アルト氏やシェリフ氏によると、PCOSが一般的にも新型コロナとの関連でも見過ごされがちなのは、多くの場合、女性の健康問題として片付けられがちなことによる。この1年の間、新型コロナ重症化リスクがある人の基礎疾患については膨大な量の情報が伝えられたが、その中にPCOSに関する情報はなかった。

アルト氏の研究チームは今年2月、この症例に関する初の本格的な研究結果を欧州の医学誌に発表した。誤解を招く原因はPCOSという名称にあるとアルト氏は言い、PCOSは卵巣の疾患ではなく「生涯にわたる代謝疾患」であり、新型コロナとの関連でもそうした扱いをする必要があると指摘する。

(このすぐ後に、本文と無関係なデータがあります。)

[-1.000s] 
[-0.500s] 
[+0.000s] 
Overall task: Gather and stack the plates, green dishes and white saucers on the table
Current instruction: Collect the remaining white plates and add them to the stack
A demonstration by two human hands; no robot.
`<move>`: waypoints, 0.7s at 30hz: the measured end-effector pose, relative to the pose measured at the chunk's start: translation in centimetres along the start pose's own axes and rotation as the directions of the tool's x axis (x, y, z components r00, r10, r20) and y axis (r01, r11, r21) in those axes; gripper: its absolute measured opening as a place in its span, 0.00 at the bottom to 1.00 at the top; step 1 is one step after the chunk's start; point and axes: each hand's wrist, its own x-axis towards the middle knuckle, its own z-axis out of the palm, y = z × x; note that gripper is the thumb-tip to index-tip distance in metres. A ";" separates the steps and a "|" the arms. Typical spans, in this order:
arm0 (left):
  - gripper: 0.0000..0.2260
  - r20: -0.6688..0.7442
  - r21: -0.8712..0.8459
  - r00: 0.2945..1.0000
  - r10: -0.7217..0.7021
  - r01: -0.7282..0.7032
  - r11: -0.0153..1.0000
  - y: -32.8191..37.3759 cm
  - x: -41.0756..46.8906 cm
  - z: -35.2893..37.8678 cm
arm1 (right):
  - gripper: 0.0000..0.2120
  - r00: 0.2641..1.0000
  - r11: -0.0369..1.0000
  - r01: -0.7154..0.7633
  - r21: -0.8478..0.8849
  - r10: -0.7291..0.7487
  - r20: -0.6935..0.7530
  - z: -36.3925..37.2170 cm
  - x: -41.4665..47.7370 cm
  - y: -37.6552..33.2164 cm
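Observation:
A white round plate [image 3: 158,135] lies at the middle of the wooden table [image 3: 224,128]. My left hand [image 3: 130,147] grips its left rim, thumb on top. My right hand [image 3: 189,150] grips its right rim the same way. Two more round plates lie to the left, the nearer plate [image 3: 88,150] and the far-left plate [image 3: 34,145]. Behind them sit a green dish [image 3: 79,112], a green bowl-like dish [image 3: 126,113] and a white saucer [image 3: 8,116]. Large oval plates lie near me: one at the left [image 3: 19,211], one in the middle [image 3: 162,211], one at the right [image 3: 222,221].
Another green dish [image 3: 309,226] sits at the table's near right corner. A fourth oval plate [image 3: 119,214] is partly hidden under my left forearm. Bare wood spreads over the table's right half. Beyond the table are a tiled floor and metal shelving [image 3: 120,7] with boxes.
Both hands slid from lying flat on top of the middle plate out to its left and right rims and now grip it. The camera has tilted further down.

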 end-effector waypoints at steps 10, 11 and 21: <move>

同氏の研究によると、PCOSの女性が新型コロナウイルスに感染したり感染の疑いがあったりするとされる確率は、PCOSでない女性に比べて51%高い。

PCOSに伴うさまざまなリスク要因を考慮してモデルを調整した場合でも、PCOSをもつ女性の方が、新型コロナ感染リスクは28%高いことが分かった。

ただ、これまでのところ、PCOSの患者が新型コロナで重症化しやすいという裏付けはなく、新型コロナがPCOSにどう影響するのかは女性自身が推測するしかない状態だ。

アギラールさんの場合、PCOSと診断されたのは新型コロナに感染した後だったが、恐らくは何年も前から続いていながら症状を認識していなかった症例と思われる。

「私の身体はそうした基礎疾患がありながら、大部分でそれを管理することができていた。そこへ新型コロナに感染して、私の身体の防御機能や調整機能が全て失われてしまった」。アギラールさんは医師から受けた説明を振り返ってそう語った。今後症状が改善するかどうかはまだ分からないと話している。